- [What to do]: Please write out exactly, without any picture, each line from the first in the listing through the line that includes "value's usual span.".
--- START ---
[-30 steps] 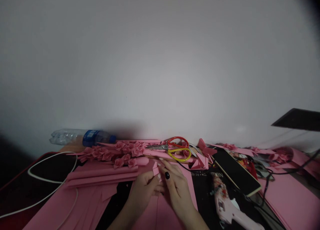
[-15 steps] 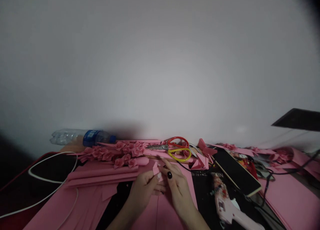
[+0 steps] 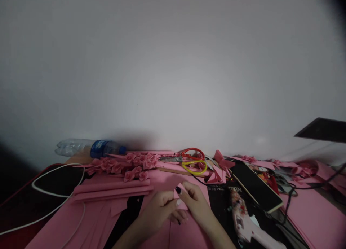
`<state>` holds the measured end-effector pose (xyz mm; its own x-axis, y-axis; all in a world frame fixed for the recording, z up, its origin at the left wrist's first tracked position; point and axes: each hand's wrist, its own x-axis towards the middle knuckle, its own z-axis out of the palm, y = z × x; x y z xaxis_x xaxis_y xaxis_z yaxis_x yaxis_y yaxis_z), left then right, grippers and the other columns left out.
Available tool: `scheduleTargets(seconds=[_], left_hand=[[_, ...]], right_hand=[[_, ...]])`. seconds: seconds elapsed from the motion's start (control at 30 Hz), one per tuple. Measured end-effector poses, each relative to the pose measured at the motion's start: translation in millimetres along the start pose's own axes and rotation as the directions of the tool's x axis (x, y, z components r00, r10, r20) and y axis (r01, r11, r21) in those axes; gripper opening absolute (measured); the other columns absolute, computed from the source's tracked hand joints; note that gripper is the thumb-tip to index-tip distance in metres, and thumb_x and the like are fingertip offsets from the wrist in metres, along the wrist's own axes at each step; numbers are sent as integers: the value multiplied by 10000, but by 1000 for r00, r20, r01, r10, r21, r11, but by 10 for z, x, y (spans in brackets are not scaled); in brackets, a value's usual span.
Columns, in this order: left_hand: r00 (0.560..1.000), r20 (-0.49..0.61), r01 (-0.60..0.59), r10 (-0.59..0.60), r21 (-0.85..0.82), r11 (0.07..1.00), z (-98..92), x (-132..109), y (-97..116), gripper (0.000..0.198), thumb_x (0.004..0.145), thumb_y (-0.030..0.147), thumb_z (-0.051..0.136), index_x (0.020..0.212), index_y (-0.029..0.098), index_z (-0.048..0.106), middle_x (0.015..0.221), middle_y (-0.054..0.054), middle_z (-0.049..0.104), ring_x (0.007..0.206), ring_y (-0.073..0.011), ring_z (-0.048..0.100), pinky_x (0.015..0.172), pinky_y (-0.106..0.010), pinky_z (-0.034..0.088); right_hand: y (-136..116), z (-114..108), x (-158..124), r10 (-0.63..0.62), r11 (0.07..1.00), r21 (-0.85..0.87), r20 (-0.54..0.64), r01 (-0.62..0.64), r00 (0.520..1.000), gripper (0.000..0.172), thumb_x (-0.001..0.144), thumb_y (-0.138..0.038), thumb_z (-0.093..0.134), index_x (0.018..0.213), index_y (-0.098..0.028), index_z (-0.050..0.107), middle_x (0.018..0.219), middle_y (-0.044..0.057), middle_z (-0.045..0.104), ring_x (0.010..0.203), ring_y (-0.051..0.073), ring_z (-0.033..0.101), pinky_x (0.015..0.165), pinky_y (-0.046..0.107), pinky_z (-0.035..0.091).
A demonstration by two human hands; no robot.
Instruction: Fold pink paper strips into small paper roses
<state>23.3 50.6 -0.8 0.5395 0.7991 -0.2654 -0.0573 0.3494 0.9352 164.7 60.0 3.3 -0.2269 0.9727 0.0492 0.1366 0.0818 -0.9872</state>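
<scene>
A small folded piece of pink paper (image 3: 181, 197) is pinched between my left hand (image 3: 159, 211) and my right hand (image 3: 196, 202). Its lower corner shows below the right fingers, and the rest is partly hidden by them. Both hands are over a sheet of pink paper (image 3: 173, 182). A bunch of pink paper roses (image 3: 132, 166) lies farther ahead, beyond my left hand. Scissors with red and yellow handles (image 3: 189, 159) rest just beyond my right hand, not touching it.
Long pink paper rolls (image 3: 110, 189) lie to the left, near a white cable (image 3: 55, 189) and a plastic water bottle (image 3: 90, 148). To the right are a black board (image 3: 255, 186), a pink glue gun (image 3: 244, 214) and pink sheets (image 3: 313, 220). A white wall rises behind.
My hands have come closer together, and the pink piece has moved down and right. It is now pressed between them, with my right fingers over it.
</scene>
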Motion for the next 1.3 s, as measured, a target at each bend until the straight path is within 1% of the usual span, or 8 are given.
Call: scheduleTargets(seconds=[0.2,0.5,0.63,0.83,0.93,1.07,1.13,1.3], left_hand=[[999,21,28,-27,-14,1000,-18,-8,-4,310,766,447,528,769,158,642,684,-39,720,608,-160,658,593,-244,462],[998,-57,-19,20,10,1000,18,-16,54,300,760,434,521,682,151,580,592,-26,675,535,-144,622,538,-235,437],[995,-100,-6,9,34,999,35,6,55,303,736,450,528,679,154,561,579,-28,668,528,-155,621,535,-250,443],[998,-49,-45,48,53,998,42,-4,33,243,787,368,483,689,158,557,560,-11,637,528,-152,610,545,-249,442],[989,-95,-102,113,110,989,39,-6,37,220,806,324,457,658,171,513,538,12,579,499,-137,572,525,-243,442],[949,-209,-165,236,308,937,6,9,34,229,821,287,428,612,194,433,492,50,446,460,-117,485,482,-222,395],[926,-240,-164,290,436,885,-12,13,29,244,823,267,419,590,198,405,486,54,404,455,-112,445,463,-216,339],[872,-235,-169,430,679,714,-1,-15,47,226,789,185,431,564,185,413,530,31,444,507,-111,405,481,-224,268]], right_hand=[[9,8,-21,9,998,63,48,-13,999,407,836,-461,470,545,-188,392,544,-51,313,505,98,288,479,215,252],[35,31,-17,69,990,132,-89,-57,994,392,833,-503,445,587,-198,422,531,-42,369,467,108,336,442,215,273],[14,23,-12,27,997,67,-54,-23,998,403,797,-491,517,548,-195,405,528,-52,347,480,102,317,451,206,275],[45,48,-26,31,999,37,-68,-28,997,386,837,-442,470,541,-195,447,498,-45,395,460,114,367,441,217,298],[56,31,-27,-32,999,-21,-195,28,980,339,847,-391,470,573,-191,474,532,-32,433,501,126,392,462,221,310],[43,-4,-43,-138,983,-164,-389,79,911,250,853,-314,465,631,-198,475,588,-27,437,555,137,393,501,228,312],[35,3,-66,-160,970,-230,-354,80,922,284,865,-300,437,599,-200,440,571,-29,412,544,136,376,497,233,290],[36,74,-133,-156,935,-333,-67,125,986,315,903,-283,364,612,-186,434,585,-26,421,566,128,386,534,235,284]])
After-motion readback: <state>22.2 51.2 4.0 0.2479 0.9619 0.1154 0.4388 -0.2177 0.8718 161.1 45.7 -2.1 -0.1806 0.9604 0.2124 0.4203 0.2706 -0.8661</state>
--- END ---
- [Task response]:
[-30 steps] 
[-15 steps] 
[+0 steps] 
`<state>` holds the measured end-effector pose (xyz mm; its own x-axis, y-axis; all in a world frame fixed for the recording, z up, its origin at the left wrist's first tracked position; point and axes: each hand's wrist, its own x-axis towards the middle knuckle, its own z-axis out of the palm, y = z × x; x y z xaxis_x xaxis_y xaxis_z yaxis_x yaxis_y yaxis_z), left then right, grippers and the other columns left out.
Available tool: `scheduleTargets(seconds=[_], left_hand=[[_, ...]], right_hand=[[_, ...]])`. seconds: seconds elapsed from the motion's start (control at 30 Hz), one per tuple. Measured end-effector poses, each relative to the pose measured at the motion's start: translation in millimetres along the start pose's own axes and rotation as the directions of the tool's x axis (x, y, z components r00, r10, r20) and y axis (r01, r11, r21) in those axes; gripper opening absolute (measured); the other columns absolute, computed from the source's tracked hand joints; note that gripper is the thumb-tip to index-tip distance in metres, and thumb_x and the like are fingertip offsets from the wrist in metres, along the wrist's own axes at each step; numbers are sent as integers: the value multiplied by 10000, but by 1000 for r00, r20, r01, r10, r21, r11, but by 10 for z, x, y (spans in brackets are not scaled); in brackets, a value's usual span.

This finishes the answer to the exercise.